The strategic implication is hard to miss: Microsoft is preparing for a world where it doesn't need to write a check to OpenAI for every reasoning query a Fortune 500 customer runs.

What was announced

MAI-Thinking-1 is a sparse Mixture of Experts model with roughly 35 billion active parameters out of ~1 trillion total. It supports a 128K context window. Microsoft built the model from scratch on what it calls "clean, commercially licensed, enterprise-grade data," sidestepping the legal questions around scraped web data that have dogged competitors.

The model is now available in private preview through Microsoft Foundry, the company's developer platform formerly known as Azure AI Studio.

Microsoft also announced MAI-Code-1-Flash, a 5-billion-parameter coding model that's already shipping inside GitHub Copilot and Visual Studio Code. The Flash variant solves problems with up to 60% fewer tokens than competing models, which translates directly into lower latency and lower bills for developers running Copilot at scale.

Together, MAI-Thinking-1 and MAI-Code-1-Flash represent Microsoft's bet that it can compete at the frontier without relying on a single external partner.

Industry impact

The competitive read here is straightforward. OpenAI just lost its biggest single customer's exclusive loyalty in reasoning. Anthropic just got benchmarked publicly by a partner that also resells its models. And the broader market got a third serious vendor of frontier reasoning intelligence.

For enterprise IT buyers, the calculus shifts. A reasoning model that's natively integrated into Azure, Entra ID, and Purview governance — and that Microsoft owns the cost curve on — is a meaningfully different procurement story than calling out to a third-party API. Expect Microsoft sales teams to lean hard on this.

For developers, the immediate practical impact is the Flash coding model in Copilot. If the 60% token reduction holds up in real workloads, response times in Copilot Chat and inline completions should noticeably improve over the next few weeks.

Expert perspectives

Mustafa Suleyman, the CEO of Microsoft AI, framed the launches as part of what he called a "hill-climbing" approach to model development — incremental, in-house, focused on Microsoft's specific surfaces.
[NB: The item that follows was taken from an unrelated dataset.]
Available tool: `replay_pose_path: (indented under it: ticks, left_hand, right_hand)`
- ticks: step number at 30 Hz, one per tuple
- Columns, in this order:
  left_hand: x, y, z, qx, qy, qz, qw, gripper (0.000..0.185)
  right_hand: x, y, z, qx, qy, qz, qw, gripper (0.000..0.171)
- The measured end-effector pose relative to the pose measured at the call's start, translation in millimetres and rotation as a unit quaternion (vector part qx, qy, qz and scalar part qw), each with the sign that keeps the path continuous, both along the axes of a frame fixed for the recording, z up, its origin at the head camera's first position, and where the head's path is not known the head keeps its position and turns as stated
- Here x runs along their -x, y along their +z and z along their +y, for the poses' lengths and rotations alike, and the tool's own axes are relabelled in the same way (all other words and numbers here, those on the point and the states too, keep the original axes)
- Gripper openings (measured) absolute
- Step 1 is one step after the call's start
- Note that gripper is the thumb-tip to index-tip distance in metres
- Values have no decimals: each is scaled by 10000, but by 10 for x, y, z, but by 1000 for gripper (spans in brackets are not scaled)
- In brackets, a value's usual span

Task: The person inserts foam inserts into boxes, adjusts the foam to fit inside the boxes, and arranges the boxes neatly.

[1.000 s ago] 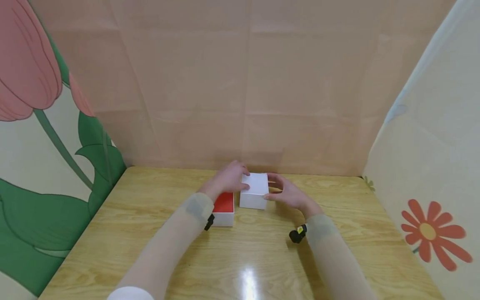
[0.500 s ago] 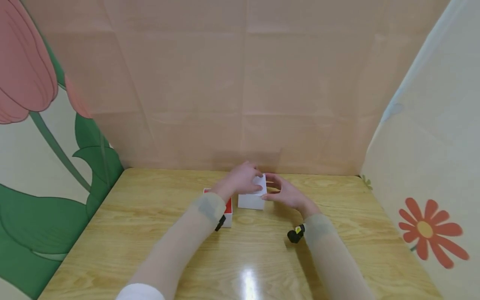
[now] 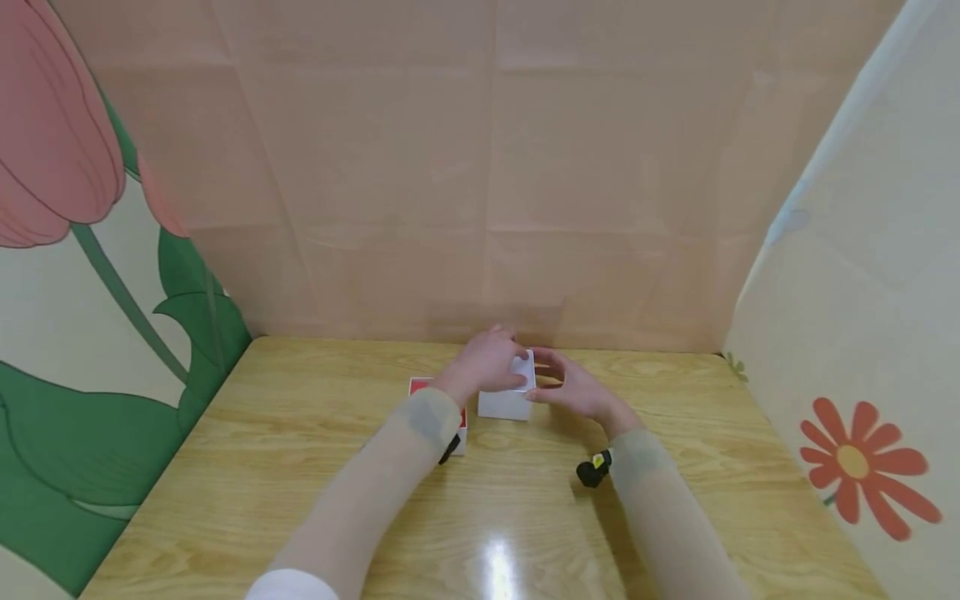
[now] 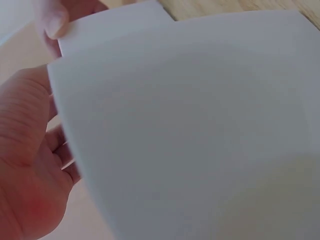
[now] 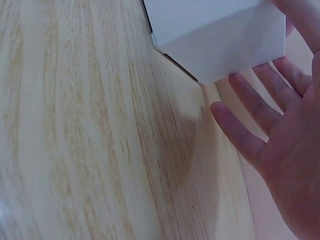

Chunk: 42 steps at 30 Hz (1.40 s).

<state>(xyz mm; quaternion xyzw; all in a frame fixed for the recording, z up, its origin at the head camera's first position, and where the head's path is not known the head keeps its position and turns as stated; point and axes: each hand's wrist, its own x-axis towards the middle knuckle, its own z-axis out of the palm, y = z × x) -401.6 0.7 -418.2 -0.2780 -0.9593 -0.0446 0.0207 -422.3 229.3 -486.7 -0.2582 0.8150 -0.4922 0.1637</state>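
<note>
A white box (image 3: 504,406) stands on the table near the back edge. My left hand (image 3: 486,360) reaches over its top, thumb and forefinger apart above the white surface; where the other fingertips end is hidden. In the left wrist view, the left hand (image 4: 30,150) shows at the left, partly behind a large white panel (image 4: 190,130). My right hand (image 3: 573,388) holds the box's right side, thumb at the near corner. In the right wrist view, several of the right hand's (image 5: 295,120) fingers touch the white box (image 5: 225,45), while one fingertip stands apart from it.
A white box with a red interior (image 3: 420,385) stands just left of the first box, partly covered by my left forearm (image 3: 390,475). Behind the wooden table (image 3: 540,517) hangs a plain pinkish cloth (image 3: 480,167). Patterned cloths border both sides.
My left hand has moved right, from the left edge of the white box to over its top, and its forearm covers more of the red-lined box. My right hand stays at the box.
</note>
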Motion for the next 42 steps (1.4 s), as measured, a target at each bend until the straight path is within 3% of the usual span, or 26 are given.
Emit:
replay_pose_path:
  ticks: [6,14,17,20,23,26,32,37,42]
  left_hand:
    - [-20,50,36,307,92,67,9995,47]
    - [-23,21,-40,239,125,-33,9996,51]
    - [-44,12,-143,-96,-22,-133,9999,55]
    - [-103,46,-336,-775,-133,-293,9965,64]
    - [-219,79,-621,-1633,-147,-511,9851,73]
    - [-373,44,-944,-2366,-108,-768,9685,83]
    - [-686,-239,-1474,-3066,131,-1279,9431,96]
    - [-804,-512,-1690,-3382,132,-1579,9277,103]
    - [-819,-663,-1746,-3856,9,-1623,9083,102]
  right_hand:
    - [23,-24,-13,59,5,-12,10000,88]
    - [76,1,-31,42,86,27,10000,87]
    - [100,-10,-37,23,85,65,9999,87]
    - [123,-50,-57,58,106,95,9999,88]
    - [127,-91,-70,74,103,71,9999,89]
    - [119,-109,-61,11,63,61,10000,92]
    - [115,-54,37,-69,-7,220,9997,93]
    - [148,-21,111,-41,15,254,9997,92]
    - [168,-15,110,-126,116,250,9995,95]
The pitch to developers is that these models were "trained on production Copilot harnesses and licensed data," meaning they were tuned for the exact workloads Microsoft's customers actually run.

Microsoft executives at Build emphasized that MAI-Thinking-1 was preferred over Claude Sonnet 4.6 in head-to-head testing without distillation, which the company positioned as evidence that the model is original work rather than a derivative.
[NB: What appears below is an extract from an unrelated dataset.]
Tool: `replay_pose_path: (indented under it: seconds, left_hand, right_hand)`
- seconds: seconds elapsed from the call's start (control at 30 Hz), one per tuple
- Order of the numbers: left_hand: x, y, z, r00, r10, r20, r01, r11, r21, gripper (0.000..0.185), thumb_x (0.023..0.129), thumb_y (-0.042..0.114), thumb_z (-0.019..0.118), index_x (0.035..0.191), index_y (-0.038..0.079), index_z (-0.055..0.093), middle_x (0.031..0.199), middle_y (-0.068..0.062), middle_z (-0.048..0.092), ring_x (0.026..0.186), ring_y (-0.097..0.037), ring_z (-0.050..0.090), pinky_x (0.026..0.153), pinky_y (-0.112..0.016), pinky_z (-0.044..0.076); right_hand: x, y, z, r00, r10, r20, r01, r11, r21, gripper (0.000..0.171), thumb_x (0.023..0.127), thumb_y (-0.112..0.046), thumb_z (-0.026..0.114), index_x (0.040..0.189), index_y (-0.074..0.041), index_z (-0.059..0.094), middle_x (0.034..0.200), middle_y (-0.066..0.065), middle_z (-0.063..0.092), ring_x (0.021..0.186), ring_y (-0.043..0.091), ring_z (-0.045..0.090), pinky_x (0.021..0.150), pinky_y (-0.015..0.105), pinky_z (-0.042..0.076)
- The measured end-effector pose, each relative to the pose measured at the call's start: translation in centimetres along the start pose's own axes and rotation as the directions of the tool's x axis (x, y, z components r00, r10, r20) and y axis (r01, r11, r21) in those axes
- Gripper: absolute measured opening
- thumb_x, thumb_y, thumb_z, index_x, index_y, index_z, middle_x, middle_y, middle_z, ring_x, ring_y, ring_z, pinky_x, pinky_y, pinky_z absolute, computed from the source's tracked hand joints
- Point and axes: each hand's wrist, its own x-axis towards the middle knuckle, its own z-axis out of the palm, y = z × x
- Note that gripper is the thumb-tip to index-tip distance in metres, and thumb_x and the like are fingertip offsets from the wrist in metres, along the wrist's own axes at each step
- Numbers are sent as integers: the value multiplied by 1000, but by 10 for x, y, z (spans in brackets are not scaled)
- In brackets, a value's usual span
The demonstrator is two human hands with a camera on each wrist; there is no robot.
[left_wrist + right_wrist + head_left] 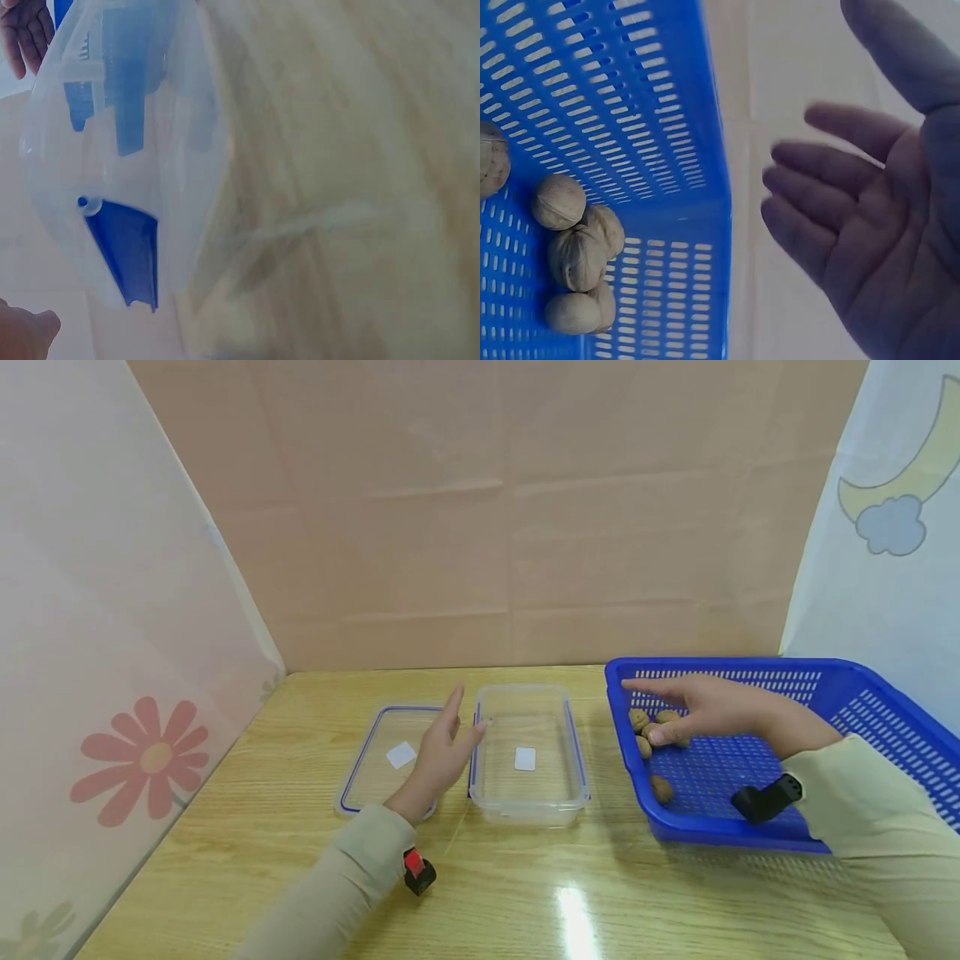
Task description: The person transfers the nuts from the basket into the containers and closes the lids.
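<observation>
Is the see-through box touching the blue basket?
Apart. The head view shows it: a strip of wooden table runs between the see-through box and the blue basket.

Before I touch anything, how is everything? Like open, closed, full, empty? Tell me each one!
Box: open, no walnuts inside
Lid: off, lying flat beside the box
Basket: open on top, upright, only partly filled
Walnuts: loose in the basket, mostly huddled together
Left hand: holding nothing
Right hand: holding nothing
</observation>
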Motion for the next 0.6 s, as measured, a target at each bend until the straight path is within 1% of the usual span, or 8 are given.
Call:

Anthropic and OpenAI did not immediately respond to the announcement. Both remain deeply integrated into Microsoft's stack — Anthropic's Claude Opus 4.8 and Sonnet 4.6 are now also first-party options in Azure AI Foundry, announced at the same conference.

What's next

MAI-Thinking-1 is in private preview today, with general availability expected later this summer. Developers can request access through Microsoft Foundry. Pricing has not been published, but Microsoft executives signaled the model will undercut comparable frontier offerings.

MAI-Code-1-Flash is already live in GitHub Copilot. Developers don't need to change anything to use it — Copilot will route eligible requests to the new model automatically. Token-level cost reductions should flow through to enterprise bills within the next billing cycle.

Watch for Microsoft to publish additional benchmark comparisons in the coming weeks. The company is clearly preparing a competitive narrative, and more SWE-bench, MMLU, and agentic evaluation results are likely on the way.

Bottom line

Microsoft now ships a reasoning model that competes with Claude Sonnet 4.6 on the metrics enterprises care about, and a coding model that's already cutting Copilot's token costs by more than half. For three years, Microsoft's AI story depended on OpenAI. Build 2026 was the day that changed. If you're an Azure customer evaluating reasoning workloads, MAI-Thinking-1 belongs in your bake-off.